Tuesday, August 5, 2008

Shatter and rebuild

I've spent the past week or so driving madly through the Southwest (Albuquerque!  Santa Fe!) and coming to a peaceful rest in Colorado, which is, I think, technically the West.  My windshield's still cracked...but a mechanic checked out my suspension and says nothing's wrong, so an alignment tune-up should fix the rattle.  

I'm excited for Burning Man.

I arrived in Berthoud, CO to meet Simone and Eric; I met Eric in 2004, since he offered me a ride back to the Reno airport from Burning Man.  He camped with the HeeBeeGeeBee Healers, a peaceful yoga-and-massage-centered camp.  Since then, he's gotten married, I got unmarried, and we kept in touch by email.  When I said I was planning a tour, he suggested a quiet little art center near him called Wildfire and said I could stay with him and his wife Simone.  I've rarely been in a place that was so restful, even with the screams of their almost two year old (Tadgh, pronounced "Tiger-without-the-R").  Their house is cool and inviting, their company even more so; I'd never met Simone before, but by the end of the weekend, she was calling me "sweetie" and I didn't really want to leave.  We talked yoga and politics and Australia and child-raising and I showed them the Easter Egg on LOTR that is a fake interview between Elijah Wood and Dom Monaghan.

But I did.  I got in my car and drove a half hour south to Boulder, CO to stay with Christy and Wolf.

Wolf was the most passionate love of my life.  I met him in Morocco; I was traveling at the time with a New York Jewish girl named Jessamyn and we had meandered our way to Fes.  We were sitting at a table in the medina when a dirty, smelly, wild-haired stranger came up and threw his arms around her; this, it transpired, was Wolf, on his however-many-th month of traveling.  Had I heard of Burning Man?  No.  But he told me.  That was the first time I'd heard of it.  That night, we curled together under a blanket and looked at the stars from the rough roof of the hostel, and I fell head over heels for him.

We traveled together for five months, through Spain and France and Germany and Hungary and the Czech Republic, climbed mountains in Slovakia, traveled 37 hours straight to get to the Morccan Sahara for the last Solstice of the Millenium.  We stripped naked in the dunes and lay on our scarves until a windstorm came up and pushed us inside; we leaned against each other on trains and slept in each other's laps and hitch-hiked and snuck into an abandoned hostel in Berlin.  I was eighteen when we met.  I've never been so in love in my life, and probably, thanks to the weight of youthful emotion and vagaries of circumstance, will never be so in love again.

We were not right for each other.  When we both returned to the States, he went to Colorado and I went to Pittsburgh and it fell apart, for numerous reasons.  I've seen him once since then, for a few minutes, at Burning Man 2006, and it was anticlimactic; he was over the moon on Ecstasy and I was apprehensive and nervous.  I've not spent any time with him in a social situation since 1999.  I missed him for four years.  Then it faded to a low-level simmer.  I always thought of him, always remembered him (with mixed emotions) as the most amazing, most passionate, most free-spirited person I have ever met.  Creative, smart, funny, dorky.

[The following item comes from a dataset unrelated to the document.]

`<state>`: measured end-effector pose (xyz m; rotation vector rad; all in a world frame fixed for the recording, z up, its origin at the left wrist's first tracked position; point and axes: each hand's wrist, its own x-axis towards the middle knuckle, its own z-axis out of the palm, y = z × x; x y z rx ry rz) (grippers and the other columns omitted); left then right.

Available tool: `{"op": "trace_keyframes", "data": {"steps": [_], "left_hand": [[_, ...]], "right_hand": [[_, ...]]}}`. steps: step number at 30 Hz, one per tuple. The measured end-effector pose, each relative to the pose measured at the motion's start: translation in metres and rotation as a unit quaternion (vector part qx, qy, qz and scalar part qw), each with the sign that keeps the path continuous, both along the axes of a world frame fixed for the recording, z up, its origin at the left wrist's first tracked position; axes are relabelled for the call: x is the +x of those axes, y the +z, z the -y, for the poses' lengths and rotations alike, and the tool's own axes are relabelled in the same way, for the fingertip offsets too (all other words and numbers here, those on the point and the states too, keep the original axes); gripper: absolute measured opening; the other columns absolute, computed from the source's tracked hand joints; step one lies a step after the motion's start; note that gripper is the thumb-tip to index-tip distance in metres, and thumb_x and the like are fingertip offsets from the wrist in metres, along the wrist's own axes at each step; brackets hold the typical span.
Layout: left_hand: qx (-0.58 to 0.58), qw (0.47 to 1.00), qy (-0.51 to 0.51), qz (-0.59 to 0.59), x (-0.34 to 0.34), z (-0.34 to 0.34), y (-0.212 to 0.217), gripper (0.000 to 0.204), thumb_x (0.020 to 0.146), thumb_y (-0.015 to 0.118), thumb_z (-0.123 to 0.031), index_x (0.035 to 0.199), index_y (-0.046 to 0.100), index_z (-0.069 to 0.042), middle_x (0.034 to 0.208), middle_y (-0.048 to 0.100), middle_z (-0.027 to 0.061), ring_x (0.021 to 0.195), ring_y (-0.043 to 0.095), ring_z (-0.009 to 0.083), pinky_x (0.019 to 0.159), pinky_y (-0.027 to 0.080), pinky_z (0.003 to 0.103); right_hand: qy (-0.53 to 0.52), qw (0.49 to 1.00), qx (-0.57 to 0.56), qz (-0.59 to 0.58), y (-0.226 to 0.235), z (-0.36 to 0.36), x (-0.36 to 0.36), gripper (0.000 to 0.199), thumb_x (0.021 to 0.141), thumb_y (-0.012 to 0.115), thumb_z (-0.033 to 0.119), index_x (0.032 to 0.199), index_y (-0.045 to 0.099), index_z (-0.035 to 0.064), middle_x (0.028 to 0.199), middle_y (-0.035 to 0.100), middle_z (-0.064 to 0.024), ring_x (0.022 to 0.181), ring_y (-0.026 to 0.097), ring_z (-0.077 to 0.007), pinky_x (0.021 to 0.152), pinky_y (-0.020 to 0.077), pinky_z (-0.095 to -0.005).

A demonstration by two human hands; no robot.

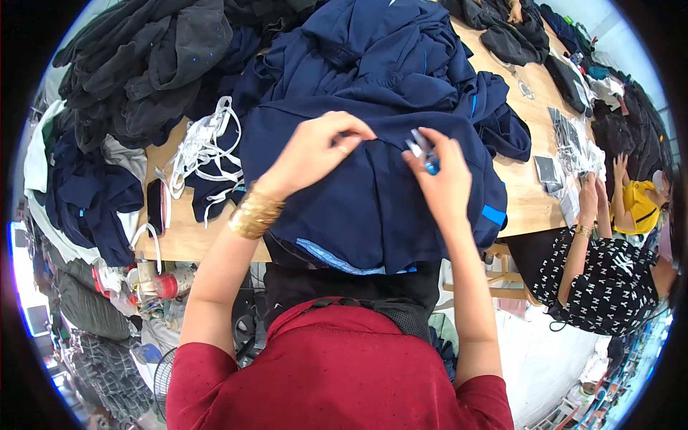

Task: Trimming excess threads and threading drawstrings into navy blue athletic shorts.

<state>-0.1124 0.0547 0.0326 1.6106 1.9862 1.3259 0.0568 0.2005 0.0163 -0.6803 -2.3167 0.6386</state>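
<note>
A navy blue garment (322, 193) with light blue trim lies spread before me, its seam running down the middle. My left hand (319, 147) is closed in a pinch at the top of that seam; the fingertips seem to have hold of the fabric or a thread, too small to make out. In my right hand (443, 168) is a small pair of thread snips (421, 149) with metal blades and a blue part. The blades point up and left, just above the cloth and a short way right of my left fingertips.
Navy garments (380, 43) are heaped behind the cloth, black garments (150, 64) at the far left. White straps (211, 143) and a phone (155, 206) lie on the wooden table (175, 244). At right, a person in a patterned black shirt (609, 279) handles plastic-wrapped packets (570, 147).
</note>
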Motion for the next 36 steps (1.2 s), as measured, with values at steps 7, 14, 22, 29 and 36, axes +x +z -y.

Now, he's a stranger.  It's funny; he's the same person but completely not.  He has the same smile, sometimes, peeking from underneath his shock of hair, and the same scar on his arm.  But nine years have passed, in which he is married to Christy (whom I met through him, and is now my very dear friend), and so much has happened to me.  We are totally different, but I remember the time we spent together and feel a pang of loss for that familiarity; the hardest thing in the world is disinterest in the voice of someone you love or once loved.  I still love Wolf.  I would travel the world to help him, even if he never asked for it.

It's hard to meet a stranger who used to be the most important person in the world to you, who heard you sing and wrote you poems and whose hair your brushed.  I am tentative and careful, so as not to break the tenuous connection we have.  It may sound like I'm supplicative here; I'm not.  Only reflective, sad.  Most of us have to wait longer for our nostalgia to kick in.

1 comment:

AntiM said...

By coincidence, we will have A Wolf camping with us in Hushville.